Thanks for the suggestion Merth, I think it looks better


solarsoftware wrote:
How'd you get the background all set up? I might need this help for my programs.

I converted the image to a background image appvar with TokenIDE and then draw it with the xLIBC routines for drawing those background images.


EDIT:
Score is a thing now. The scaling at the beginning is a little low for testing purposes, but rest assured it does scale exponentially.


When you reset the level, it resets your score to what you had when the level starts
Looks awesome! Has the speed has increased some more?
Maybe, maybe not.

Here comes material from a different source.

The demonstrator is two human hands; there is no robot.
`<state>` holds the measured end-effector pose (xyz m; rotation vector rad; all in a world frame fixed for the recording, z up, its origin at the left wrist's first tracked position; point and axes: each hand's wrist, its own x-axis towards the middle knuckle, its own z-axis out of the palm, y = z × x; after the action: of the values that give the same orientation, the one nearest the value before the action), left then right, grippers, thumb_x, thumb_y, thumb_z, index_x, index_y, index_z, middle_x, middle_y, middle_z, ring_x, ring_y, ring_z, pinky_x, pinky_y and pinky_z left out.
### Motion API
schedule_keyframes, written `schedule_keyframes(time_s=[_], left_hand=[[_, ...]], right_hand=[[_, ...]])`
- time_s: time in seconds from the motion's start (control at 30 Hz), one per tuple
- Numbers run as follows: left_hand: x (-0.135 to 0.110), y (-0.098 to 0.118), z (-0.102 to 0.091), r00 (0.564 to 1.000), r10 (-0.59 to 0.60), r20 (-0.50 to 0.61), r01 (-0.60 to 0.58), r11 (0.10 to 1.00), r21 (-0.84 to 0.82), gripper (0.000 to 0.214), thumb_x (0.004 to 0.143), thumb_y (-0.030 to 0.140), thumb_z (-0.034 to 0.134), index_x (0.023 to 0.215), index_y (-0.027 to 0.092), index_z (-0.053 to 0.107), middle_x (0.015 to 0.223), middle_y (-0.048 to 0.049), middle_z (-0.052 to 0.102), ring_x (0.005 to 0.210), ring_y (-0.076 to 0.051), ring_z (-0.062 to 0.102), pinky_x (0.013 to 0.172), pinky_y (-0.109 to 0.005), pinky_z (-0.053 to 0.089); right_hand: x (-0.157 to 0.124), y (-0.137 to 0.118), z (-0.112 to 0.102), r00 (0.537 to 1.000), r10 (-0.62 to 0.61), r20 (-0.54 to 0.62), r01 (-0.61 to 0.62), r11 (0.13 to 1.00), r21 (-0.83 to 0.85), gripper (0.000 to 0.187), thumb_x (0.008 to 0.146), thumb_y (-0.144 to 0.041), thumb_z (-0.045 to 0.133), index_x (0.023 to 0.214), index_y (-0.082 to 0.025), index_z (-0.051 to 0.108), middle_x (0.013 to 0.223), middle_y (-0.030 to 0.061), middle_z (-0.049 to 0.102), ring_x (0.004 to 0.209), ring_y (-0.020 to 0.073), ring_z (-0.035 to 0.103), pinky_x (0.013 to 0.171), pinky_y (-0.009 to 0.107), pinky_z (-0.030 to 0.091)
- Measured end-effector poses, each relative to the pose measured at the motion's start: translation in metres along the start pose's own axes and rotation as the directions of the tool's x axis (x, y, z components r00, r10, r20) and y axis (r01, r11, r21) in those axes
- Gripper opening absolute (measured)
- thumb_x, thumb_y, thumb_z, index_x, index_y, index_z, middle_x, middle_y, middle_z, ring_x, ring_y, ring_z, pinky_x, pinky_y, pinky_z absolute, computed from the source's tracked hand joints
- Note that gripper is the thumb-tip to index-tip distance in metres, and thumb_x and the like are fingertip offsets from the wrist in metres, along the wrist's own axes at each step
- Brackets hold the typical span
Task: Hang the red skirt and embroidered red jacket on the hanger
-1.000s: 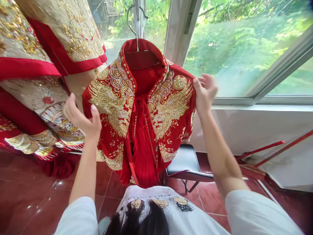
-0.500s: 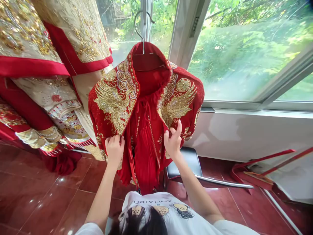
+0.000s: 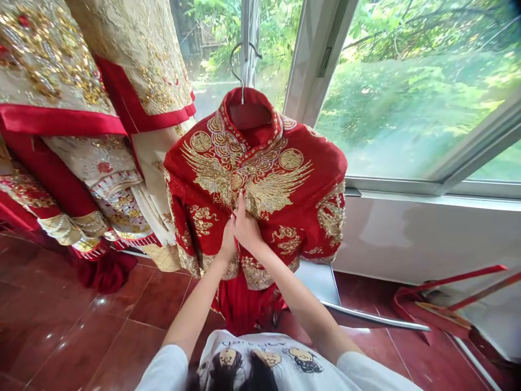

I've been optimizing code as I see things to optimize while working on the new stuff but I haven't been keeping track of it.
I've gotten back to working on this, I'm polishing it up to be releasable.

I've been working on making more backgrounds. Right now the plan is to have a bunch of appvars with the same name in different folders. You can send whichever one you want to your calc for that to be the background.

DJ Omnimaga sent these backgrounds my way, I think they look pretty neat:











==Edit==
"Asynchronous" game-over detection works now.
By that I mean it runs game-over detection in the background while you make your next move, since it takes so long to process.
As soon as a potential match is found, game-over checking stops to make the input loop even more responsive.
Once it's confirmed that the game is over it'll display a game over screen, and then after you press a button it restarts the game.